Jost Müller-Neuhof: Auch für Schwerverbrecher muss Recht gelten.

In den Urteilen der Gerichte heißt er nur M. Vielleicht ist dieser Mann nicht als Verbrecher geboren worden, aber er ist es bald geworden. Der Weg von M.: Raub, Diebstahl, Mordversuche. Seit seinem 15. Lebensjahr hat er nicht viel vom Leben draußen gesehen. Stattdessen Gewalt, auch hinter den Zellenmauern, an Mithäflingen, Vollzugshelfern. Er klebt sich Hitler, Goebbels und Hakenkreuzbilder an die Wand, prahlt, schimpft und beleidigt. Es wird im Knast nicht besser mit ihm, es wird schlimmer. Etwas passt ihm nicht, er rastet aus; geht mit Schraubenziehern auf die Menschen los, bricht ihnen das Nasenbein. Rücksichtslos. Unberechenbar. Kalt.

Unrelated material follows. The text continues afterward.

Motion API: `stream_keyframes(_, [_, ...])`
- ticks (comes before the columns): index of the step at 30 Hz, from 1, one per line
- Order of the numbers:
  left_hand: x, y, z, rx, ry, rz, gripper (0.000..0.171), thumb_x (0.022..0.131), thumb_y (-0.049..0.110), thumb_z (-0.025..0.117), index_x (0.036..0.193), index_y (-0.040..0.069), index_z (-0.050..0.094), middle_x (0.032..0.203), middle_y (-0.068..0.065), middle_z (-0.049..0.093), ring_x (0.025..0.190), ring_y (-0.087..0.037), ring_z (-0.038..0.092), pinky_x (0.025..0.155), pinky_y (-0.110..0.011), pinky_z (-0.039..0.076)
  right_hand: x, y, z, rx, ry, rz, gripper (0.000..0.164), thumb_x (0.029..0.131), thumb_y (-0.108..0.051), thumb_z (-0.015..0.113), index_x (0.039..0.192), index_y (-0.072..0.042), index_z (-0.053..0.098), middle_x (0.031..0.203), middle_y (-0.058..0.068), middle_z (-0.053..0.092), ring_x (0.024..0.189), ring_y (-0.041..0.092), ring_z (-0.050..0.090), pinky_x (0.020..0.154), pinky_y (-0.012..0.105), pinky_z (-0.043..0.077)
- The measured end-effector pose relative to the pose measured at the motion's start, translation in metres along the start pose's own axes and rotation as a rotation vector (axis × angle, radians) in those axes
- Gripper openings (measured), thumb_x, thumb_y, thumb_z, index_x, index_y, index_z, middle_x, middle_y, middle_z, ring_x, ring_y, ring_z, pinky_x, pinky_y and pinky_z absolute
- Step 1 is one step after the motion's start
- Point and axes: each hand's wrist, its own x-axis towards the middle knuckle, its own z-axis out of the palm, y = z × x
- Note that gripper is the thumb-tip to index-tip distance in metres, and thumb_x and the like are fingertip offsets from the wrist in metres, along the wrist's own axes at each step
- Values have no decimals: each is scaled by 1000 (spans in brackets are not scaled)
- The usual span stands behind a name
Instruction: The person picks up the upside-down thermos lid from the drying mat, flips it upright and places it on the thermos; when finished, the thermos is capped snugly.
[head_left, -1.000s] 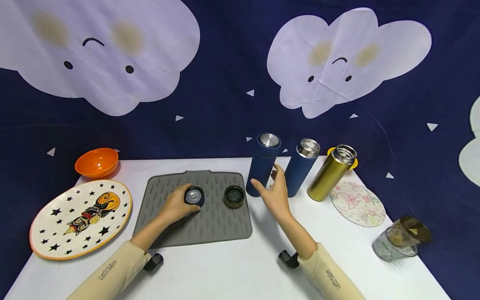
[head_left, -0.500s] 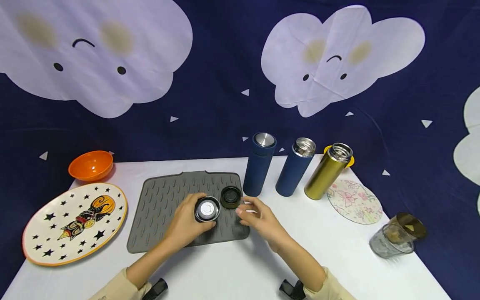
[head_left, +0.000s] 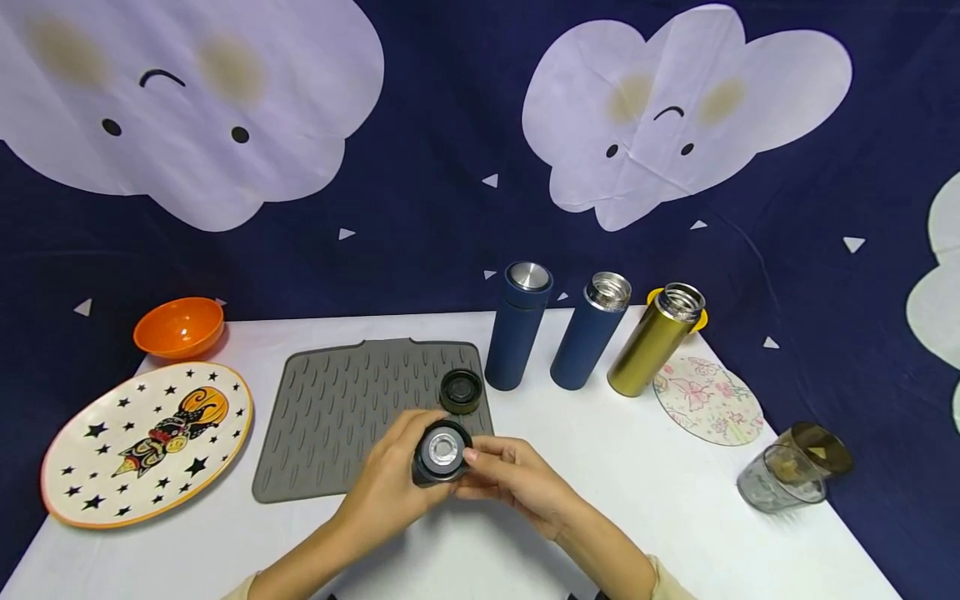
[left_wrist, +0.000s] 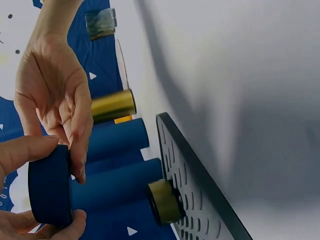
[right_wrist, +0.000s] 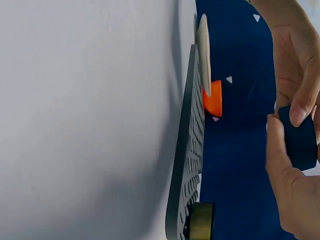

Und so einer soll jetzt womöglich freikommen? Das Urteil des Europäischen Gerichtshofs für Menschenrechte zur Sicherungsverwahrung läuft darauf hinaus. Wird es rechtskräftig, ist Deutschland verpflichtet, sich entsprechend den Europanormen zu verhalten. Das heißt: Nicht nur M. hätte ernste Aussicht, in Freiheit zu kommen, sondern auch 70 weitere Menschen, die von den Richtern derzeit noch als gefährliche Hangtäter in deutschen Gefängnissen verwahrt werden.

Deutschland, das ist die harte Botschaft aus Straßburg, verletzt ihre Menschenrechte. Deutschland darf mit diesen 70 Schwerverbrechen nicht machen, was es will. Deutschland, das sich selbst so gern als Musterrechtsstaat sieht, bekommt gesagt, was es zu tun hat. Das ist schwer zu verdauen für ein Land, das sich vor gut zehn Jahren dazu entschieden hat, mit Hangtätern wenig Milde zu zeigen.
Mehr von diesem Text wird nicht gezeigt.